> REQUIRED WORK
Provide an exact reproduction of every entry.

---*---

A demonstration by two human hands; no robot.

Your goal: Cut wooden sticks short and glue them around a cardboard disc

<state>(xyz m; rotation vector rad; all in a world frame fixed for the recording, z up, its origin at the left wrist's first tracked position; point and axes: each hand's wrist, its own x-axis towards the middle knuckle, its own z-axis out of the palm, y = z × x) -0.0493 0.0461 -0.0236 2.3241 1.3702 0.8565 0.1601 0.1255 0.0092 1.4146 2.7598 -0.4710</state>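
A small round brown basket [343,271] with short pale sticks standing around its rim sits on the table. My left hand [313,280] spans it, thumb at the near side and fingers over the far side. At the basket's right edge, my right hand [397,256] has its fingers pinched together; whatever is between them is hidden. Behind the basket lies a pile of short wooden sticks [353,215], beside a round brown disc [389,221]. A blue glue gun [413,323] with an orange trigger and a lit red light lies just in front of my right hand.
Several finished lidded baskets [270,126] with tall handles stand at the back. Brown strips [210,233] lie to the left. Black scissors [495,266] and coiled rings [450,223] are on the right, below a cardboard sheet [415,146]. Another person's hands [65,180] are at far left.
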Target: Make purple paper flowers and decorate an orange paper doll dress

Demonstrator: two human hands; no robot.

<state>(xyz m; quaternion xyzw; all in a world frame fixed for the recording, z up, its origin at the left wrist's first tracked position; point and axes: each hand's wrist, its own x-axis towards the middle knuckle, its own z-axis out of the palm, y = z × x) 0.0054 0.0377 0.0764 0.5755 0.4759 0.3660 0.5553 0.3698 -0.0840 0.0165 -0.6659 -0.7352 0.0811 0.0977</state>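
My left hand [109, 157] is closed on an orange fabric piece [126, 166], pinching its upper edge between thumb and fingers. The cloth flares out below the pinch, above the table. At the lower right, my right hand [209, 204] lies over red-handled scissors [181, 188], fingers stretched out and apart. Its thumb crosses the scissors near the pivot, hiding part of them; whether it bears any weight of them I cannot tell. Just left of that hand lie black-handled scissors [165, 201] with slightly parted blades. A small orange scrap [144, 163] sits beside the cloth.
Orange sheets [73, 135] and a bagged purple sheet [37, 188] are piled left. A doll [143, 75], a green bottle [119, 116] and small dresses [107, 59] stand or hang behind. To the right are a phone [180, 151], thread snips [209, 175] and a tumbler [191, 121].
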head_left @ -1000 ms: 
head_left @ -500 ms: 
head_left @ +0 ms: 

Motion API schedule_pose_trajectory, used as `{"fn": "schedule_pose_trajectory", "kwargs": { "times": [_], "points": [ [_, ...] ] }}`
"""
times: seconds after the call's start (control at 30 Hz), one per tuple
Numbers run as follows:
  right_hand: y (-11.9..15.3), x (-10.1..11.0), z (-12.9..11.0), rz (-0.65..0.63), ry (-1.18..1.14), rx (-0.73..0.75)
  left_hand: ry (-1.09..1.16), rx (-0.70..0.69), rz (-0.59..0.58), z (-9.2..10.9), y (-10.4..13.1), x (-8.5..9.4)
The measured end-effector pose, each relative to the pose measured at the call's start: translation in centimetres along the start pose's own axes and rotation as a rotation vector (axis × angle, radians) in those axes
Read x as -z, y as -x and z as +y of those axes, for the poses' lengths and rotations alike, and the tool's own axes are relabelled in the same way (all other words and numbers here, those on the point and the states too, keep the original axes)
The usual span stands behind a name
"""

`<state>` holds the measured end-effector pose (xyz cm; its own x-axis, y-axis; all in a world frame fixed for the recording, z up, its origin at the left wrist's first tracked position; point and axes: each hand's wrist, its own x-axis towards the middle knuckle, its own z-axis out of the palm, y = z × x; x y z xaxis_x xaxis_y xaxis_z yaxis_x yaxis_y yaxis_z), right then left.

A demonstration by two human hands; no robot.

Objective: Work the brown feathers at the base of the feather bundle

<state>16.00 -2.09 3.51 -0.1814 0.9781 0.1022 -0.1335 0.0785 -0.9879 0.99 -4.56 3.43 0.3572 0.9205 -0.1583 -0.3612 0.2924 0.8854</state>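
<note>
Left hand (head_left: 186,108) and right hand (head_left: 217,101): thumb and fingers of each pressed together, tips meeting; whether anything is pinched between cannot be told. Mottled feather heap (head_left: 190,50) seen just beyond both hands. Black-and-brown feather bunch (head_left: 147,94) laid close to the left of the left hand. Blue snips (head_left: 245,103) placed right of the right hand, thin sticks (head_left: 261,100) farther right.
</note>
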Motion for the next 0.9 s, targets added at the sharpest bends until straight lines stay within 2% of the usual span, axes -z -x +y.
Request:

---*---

> THE COMPLETED TASK
A demonstration by two human hands; no robot.

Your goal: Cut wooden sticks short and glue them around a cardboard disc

<state>(xyz m; rotation vector rad; all in a world frame fixed for the recording, z up, its origin at the left wrist's first tracked position; point and axes: each hand's wrist, its own x-axis towards the middle knuckle, its own z-axis out of the palm, y = z × x) -0.0493 0.0461 -0.0236 2.3241 1.3702 0.8565 0.1601 0.1255 0.0092 1.4146 2.7598 -0.4710</state>
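A small round brown basket [343,271] with short pale sticks standing around its rim sits on the table. My left hand [313,280] spans it, thumb at the near side and fingers over the far side. At the basket's right edge, my right hand [397,256] has its fingers pinched together; whatever is between them is hidden. Behind the basket lies a pile of short wooden sticks [353,215], beside a round brown disc [389,221]. A blue glue gun [413,323] with an orange trigger and a lit red light lies just in front of my right hand.
Several finished lidded baskets [270,126] with tall handles stand at the back. Brown strips [210,233] lie to the left. Black scissors [495,266] and coiled rings [450,223] are on the right, below a cardboard sheet [415,146]. Another person's hands [65,180] are at far left.
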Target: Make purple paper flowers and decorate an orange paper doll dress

Demonstrator: two human hands; no robot.

<state>(xyz m; quaternion xyzw; all in a world frame fixed for the recording, z up, its origin at the left wrist's first tracked position; point and axes: each hand's wrist, its own x-axis towards the middle knuckle, its own z-axis out of the palm, y = z × x) 0.0054 0.0377 0.0764 0.5755 0.4759 0.3660 0.5553 0.3698 -0.0840 0.0165 -0.6659 -0.7352 0.0811 0.0977</state>
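My left hand [109, 157] is closed on an orange fabric piece [126, 166], pinching its upper edge between thumb and fingers. The cloth flares out below the pinch, above the table. At the lower right, my right hand [209, 204] lies over red-handled scissors [181, 188], fingers stretched out and apart. Its thumb crosses the scissors near the pivot, hiding part of them; whether it bears any weight of them I cannot tell. Just left of that hand lie black-handled scissors [165, 201] with slightly parted blades. A small orange scrap [144, 163] sits beside the cloth.
Orange sheets [73, 135] and a bagged purple sheet [37, 188] are piled left. A doll [143, 75], a green bottle [119, 116] and small dresses [107, 59] stand or hang behind. To the right are a phone [180, 151], thread snips [209, 175] and a tumbler [191, 121].
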head_left @ -1000 ms: 
head_left @ -500 ms: 
head_left @ +0 ms: 

Motion API schedule_pose_trajectory, used as `{"fn": "schedule_pose_trajectory", "kwargs": { "times": [_], "points": [ [_, ...] ] }}`
"""
times: seconds after the call's start (control at 30 Hz), one per tuple
Numbers run as follows:
  right_hand: y (-11.9..15.3), x (-10.1..11.0), z (-12.9..11.0), rz (-0.65..0.63), ry (-1.18..1.14), rx (-0.73..0.75)
  left_hand: ry (-1.09..1.16), rx (-0.70..0.69), rz (-0.59..0.58), z (-9.2..10.9), y (-10.4..13.1), x (-8.5..9.4)
The measured end-effector pose, each relative to the pose measured at the call's start: translation in centimetres along the start pose's own axes and rotation as a rotation vector (axis × angle, radians) in those axes
Read x as -z, y as -x and z as +y of those axes, for the poses' lengths and rotations alike, and the tool's own axes are relabelled in the same way (all other words and numbers here, those on the point and the states too, keep the original axes)
The usual span stands behind a name
"""

`<state>` holds the measured end-effector pose (xyz cm; its own x-axis, y-axis; all in a world frame fixed for the recording, z up, its origin at the left wrist's first tracked position; point and axes: each hand's wrist, its own x-axis towards the middle knuckle, its own z-axis out of the palm, y = z × x; x y z xaxis_x xaxis_y xaxis_z yaxis_x yaxis_y yaxis_z), right then left.

A demonstration by two human hands; no robot.

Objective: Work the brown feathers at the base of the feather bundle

<state>16.00 -2.09 3.51 -0.1814 0.9781 0.1022 -0.1335 0.0785 -0.9879 0.99 -4.56 3.43 0.3572 0.9205 -0.1583 -0.3612 0.2924 0.8854</state>
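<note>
Left hand (head_left: 186,108) and right hand (head_left: 217,101): thumb and fingers of each pressed together, tips meeting; whether anything is pinched between cannot be told. Mottled feather heap (head_left: 190,50) seen just beyond both hands. Black-and-brown feather bunch (head_left: 147,94) laid close to the left of the left hand. Blue snips (head_left: 245,103) placed right of the right hand, thin sticks (head_left: 261,100) farther right.
</note>
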Motion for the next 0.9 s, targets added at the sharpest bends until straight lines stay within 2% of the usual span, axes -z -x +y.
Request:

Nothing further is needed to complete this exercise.